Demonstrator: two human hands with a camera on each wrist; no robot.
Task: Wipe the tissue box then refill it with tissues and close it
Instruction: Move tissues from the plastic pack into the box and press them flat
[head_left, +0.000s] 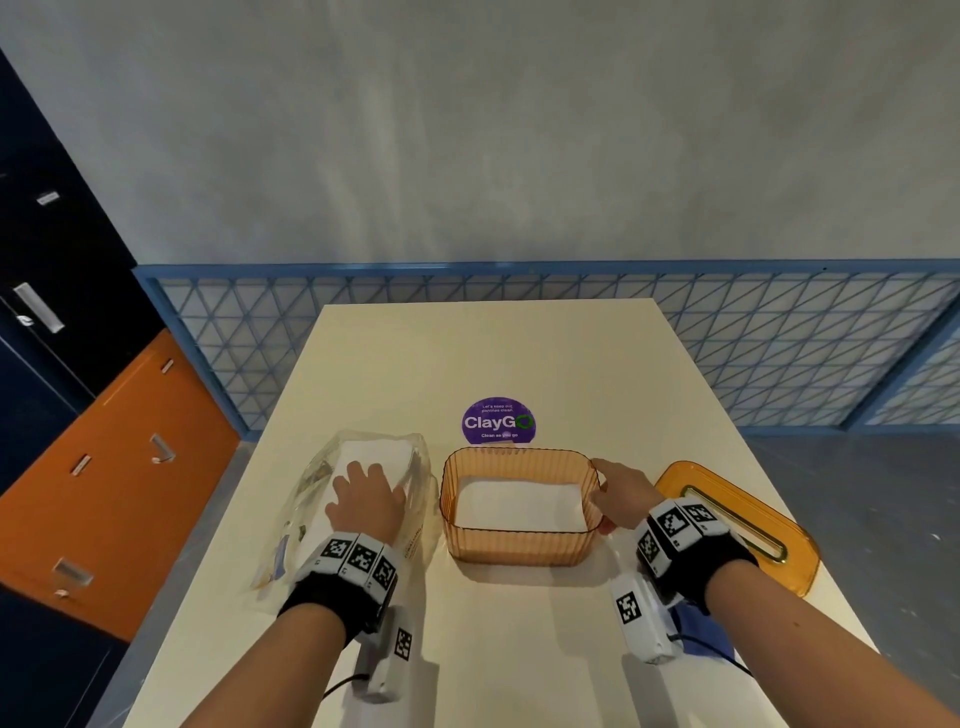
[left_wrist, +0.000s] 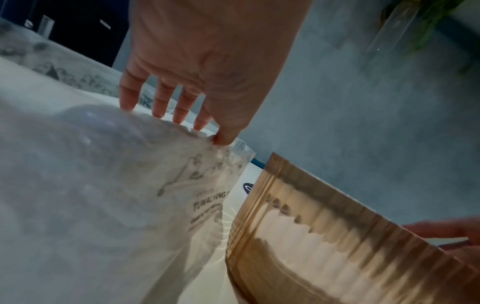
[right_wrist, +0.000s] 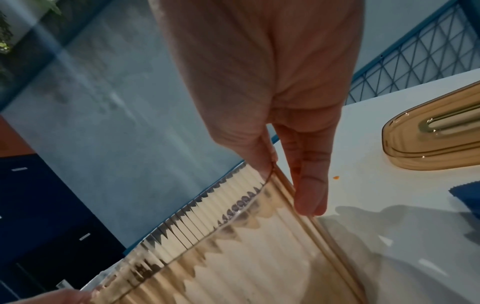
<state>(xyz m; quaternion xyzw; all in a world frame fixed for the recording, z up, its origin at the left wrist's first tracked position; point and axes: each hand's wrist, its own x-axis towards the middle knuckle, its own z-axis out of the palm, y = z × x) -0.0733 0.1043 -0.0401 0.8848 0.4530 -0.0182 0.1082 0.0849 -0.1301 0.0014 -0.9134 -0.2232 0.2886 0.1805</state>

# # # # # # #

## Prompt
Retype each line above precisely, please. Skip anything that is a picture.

## Problem solution
Demonstrator: two human hands with a camera on each wrist; no robot.
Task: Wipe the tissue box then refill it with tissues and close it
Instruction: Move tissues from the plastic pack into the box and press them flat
[head_left, +0.000s] 
[left_wrist, +0.000s] 
[right_wrist, +0.000s] 
<state>(xyz m; quaternion xyzw; all in a world frame fixed for the recording, z up, its origin at the left wrist's first tracked position; point and axes: each hand's wrist, its own x-axis towards the middle knuckle, its own z-axis out of the palm, y = z × x) -0.0733 0.1043 -0.0401 0.8848 0.4530 -0.0182 0.1082 0.0849 -0.1301 0.0014 -0.9134 -0.2232 0.2886 0.1805</state>

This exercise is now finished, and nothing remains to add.